4.3. Phenotype Evaluation

The accessions showed a large variation in morphological characteristics. The average plant height varied from 8 cm to 29 cm with a mean of 17.2 cm. The tiller number per plant varied from 17 to 38 with a mean of 26.5 (Table 3). The principal component analysis of the morphological data showed that the first latent variable (Can1) was mainly explained by the plant internode length and canopy height, and the second latent variable (Can2) was explained by the 5th leaf length and canopy height (Figure 5). Essentially, the canopy height was positively correlated with the internode length and leaf length, particularly the 5th leaf (flag leaf), with simple correlation coefficients of 0.31 (p < 0.001) and 0.38 (p < 0.001), respectively.
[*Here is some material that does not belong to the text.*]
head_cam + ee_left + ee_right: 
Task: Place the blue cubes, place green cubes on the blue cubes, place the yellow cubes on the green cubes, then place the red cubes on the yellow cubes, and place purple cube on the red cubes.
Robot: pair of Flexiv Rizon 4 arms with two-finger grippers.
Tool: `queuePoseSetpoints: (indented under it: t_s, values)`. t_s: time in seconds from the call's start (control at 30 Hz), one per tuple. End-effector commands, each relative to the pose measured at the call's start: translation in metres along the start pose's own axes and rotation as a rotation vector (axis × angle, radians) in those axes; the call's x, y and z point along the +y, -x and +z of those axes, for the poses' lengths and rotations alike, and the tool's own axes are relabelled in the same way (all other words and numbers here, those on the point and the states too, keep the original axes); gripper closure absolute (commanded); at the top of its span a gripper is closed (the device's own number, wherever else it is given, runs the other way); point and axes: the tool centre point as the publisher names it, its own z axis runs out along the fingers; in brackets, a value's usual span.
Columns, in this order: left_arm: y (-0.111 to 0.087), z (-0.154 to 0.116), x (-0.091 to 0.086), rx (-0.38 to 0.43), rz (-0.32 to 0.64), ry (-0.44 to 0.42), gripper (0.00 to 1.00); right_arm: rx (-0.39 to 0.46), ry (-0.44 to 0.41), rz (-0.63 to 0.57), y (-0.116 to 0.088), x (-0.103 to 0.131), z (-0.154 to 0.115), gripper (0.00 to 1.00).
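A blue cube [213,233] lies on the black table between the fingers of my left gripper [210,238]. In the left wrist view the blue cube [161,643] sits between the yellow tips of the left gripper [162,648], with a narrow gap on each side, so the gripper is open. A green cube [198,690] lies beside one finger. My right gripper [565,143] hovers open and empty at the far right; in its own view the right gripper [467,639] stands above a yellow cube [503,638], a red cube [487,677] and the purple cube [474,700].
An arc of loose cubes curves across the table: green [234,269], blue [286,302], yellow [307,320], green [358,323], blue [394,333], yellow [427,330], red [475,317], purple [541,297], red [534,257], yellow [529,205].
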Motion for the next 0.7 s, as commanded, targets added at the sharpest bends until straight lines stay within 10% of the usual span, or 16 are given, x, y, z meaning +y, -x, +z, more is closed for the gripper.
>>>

A high canopy may have been the result of long internodes and/or a long 5th leaf. However, the length of the leaves and internodes were not correlated. The clustering results showed that both accession 103 (A064-02AF) and 113 (A061-02BM) belonged to a group with short internodes (Can1), but accession 103 had a shorter 5th leaf than accession 113 (Can2) (Figure 6). On the other hand, accessions 66 (B40-01AM) and 88 (B49-01AF) had long internodes, a long 5th leaf, and the highest canopy (Figure 5).
Many traits are important in terms of turfgrass quality in buffalograss [31]. These include stress tolerance, growth habits, and morphological characteristics. Evaluating and identifying these traits are essential to the breeding process [32]. The results from this study agree with the finding reported by Barker [33] that the phenotypes of these traits are heavily influenced by environmental conditions at a given geographical location. Therefore, evaluation of these phenotypes in different geographical locations is necessary.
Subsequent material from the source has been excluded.